■ **Assigned task**
Check the data underneath for lines holding the word "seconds", and state only how many you find.

■ **Available data**
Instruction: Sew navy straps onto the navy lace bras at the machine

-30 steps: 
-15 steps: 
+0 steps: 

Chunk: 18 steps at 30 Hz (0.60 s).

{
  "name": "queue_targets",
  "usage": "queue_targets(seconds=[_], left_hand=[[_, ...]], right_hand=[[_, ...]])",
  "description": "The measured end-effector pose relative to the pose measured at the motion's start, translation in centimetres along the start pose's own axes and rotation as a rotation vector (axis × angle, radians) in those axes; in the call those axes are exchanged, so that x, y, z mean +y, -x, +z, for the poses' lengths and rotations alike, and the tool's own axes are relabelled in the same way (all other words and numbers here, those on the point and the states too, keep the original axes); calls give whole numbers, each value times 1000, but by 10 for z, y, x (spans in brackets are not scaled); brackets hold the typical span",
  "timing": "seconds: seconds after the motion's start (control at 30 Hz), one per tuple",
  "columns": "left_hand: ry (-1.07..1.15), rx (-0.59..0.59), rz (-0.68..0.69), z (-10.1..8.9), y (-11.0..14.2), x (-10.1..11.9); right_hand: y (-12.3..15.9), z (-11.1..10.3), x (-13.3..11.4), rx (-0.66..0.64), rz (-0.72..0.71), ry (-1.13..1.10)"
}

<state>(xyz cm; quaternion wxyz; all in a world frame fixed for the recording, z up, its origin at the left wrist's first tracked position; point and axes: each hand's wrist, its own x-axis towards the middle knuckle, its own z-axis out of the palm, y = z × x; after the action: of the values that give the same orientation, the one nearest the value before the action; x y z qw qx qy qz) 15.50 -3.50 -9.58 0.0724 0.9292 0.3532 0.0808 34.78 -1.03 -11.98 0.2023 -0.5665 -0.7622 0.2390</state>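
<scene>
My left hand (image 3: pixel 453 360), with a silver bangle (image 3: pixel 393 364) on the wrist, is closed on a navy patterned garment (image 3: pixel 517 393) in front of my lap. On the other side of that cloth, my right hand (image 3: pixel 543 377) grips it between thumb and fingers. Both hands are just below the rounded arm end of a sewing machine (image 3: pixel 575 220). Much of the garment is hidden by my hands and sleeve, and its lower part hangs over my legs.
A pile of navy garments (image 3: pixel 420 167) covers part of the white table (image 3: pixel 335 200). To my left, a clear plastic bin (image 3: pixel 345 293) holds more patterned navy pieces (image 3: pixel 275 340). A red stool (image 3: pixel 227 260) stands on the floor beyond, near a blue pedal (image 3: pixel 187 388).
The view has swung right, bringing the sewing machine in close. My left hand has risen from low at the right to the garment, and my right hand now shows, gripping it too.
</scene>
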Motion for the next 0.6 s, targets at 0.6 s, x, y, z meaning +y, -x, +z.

■ **Problem solution**
2